■ **Required work**:
Write the data out again exactly, dropping any images it holds.

■ **Source data**:
+ + + + + + +

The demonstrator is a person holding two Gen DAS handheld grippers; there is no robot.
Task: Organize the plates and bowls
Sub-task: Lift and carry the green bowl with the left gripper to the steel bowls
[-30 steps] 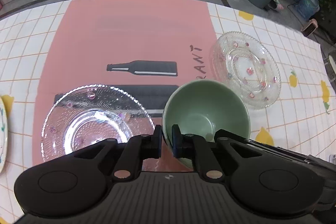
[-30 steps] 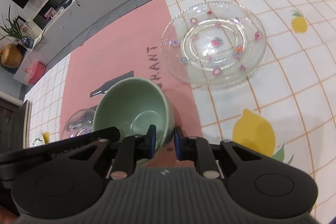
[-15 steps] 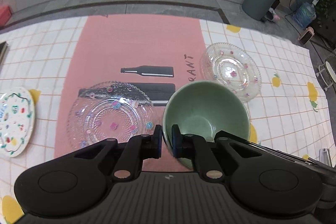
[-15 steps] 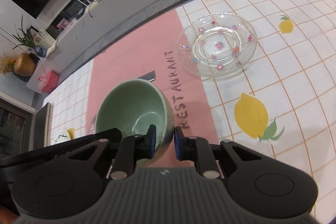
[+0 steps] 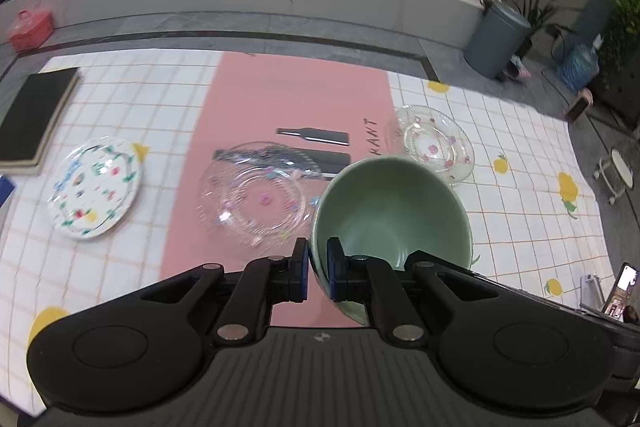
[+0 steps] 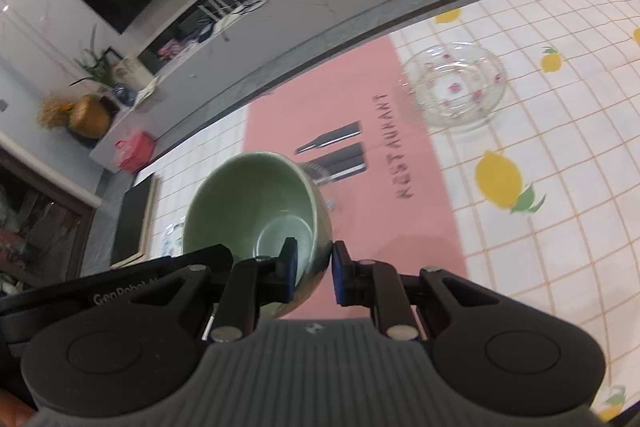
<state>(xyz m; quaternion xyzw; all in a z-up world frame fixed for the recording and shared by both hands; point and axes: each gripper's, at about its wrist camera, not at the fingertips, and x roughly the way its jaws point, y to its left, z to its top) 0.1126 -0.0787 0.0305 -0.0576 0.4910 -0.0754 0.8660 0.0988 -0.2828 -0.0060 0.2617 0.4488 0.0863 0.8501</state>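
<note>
Left gripper [image 5: 317,274] pinching the near-left rim of the green bowl [image 5: 394,211]; right gripper [image 6: 313,273] clamped on the opposite rim, one pad inside, one outside. Bowl held off the checked tablecloth [image 5: 520,227], base hidden behind both tools. Below: clear glass plate [image 5: 256,195] blurred on the pink mat [image 5: 296,99], its near edge cut by the bowl; floral glass plate [image 5: 432,143] partly covered; painted plate [image 5: 94,189] at left

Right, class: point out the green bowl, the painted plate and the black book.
green bowl [image 5: 390,203], left wrist view, inner wall.
painted plate [image 5: 94,187], left wrist view, centre.
black book [image 5: 34,111], left wrist view, cover.
</note>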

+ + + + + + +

■ **Task solution**:
The demonstrator is a person holding two Gen DAS handheld grippers; there is no robot.
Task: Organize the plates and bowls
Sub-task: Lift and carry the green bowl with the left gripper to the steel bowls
[-30 steps] 
[-30 steps] 
[-15 steps] 
[-15 steps] 
[+0 steps] 
[+0 steps] 
<state>(xyz m; quaternion xyzw; all in a z-up world frame fixed for the recording and shared by both hands; point and axes: each gripper's, at about its wrist camera, not at the fingertips, and x roughly the way its jaws point, y to its left, z to its top) 0.1126 -0.0787 0.0305 -0.0576 0.4910 -0.0754 0.8660 0.0988 -0.2828 -0.0060 0.2617 0.4488 0.0863 0.8501</state>
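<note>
Left gripper [image 5: 317,274] pinching the near-left rim of the green bowl [image 5: 394,211]; right gripper [image 6: 313,273] clamped on the opposite rim, one pad inside, one outside. Bowl held off the checked tablecloth [image 5: 520,227], base hidden behind both tools. Below: clear glass plate [image 5: 256,195] blurred on the pink mat [image 5: 296,99], its near edge cut by the bowl; floral glass plate [image 5: 432,143] partly covered; painted plate [image 5: 94,189] at left

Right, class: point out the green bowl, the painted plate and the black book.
green bowl [image 5: 390,203], left wrist view, inner wall.
painted plate [image 5: 94,187], left wrist view, centre.
black book [image 5: 34,111], left wrist view, cover.
</note>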

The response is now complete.